◆ DESCRIPTION OF THE TASK:
Repeat each line, word for word, from the one containing "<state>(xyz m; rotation" through the last line of the entries, and include no other output.

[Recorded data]
★ ★ ★ ★ ★ ★ ★

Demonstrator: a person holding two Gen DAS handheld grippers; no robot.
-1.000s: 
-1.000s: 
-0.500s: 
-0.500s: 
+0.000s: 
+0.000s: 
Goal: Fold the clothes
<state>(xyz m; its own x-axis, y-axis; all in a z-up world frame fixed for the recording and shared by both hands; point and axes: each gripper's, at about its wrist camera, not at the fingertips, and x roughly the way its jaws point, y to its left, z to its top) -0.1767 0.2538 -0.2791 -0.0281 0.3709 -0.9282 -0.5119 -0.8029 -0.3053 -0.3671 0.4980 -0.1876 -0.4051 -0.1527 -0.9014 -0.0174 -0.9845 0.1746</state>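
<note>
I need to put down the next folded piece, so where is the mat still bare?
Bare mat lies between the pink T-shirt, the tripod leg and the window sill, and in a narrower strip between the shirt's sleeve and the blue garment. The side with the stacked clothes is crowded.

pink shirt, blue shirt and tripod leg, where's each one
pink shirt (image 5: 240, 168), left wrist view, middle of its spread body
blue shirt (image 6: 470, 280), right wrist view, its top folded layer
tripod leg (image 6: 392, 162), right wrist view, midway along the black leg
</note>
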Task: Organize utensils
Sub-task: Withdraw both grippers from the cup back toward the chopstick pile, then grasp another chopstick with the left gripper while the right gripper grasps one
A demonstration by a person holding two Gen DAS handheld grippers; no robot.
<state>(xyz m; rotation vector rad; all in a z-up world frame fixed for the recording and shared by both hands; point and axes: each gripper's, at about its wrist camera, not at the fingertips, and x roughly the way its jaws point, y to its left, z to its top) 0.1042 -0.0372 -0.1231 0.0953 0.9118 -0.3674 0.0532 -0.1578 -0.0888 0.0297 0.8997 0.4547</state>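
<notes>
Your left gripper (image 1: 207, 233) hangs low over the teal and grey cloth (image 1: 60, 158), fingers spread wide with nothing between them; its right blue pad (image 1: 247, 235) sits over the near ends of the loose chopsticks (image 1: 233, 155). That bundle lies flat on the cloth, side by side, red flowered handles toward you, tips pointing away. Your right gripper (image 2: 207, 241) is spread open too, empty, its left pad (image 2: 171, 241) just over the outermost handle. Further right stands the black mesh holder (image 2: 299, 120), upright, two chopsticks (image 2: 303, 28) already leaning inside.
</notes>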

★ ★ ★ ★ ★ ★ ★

◆ EXPECTED OUTPUT:
<state>(xyz m; rotation vector rad; all in a z-up world frame fixed for the recording and shared by both hands; point and axes: each gripper's, at about its wrist camera, not at the fingertips, and x roughly the way its jaws point, y to its left, z to its top) 0.1042 -0.0372 -0.1231 0.0953 0.9118 -0.3674 0.0532 -0.1578 -0.0888 0.0297 0.8997 0.4547</state>
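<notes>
Your left gripper (image 1: 207, 233) hangs low over the teal and grey cloth (image 1: 60, 158), fingers spread wide with nothing between them; its right blue pad (image 1: 247, 235) sits over the near ends of the loose chopsticks (image 1: 233, 155). That bundle lies flat on the cloth, side by side, red flowered handles toward you, tips pointing away. Your right gripper (image 2: 207, 241) is spread open too, empty, its left pad (image 2: 171, 241) just over the outermost handle. Further right stands the black mesh holder (image 2: 299, 120), upright, two chopsticks (image 2: 303, 28) already leaning inside.
</notes>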

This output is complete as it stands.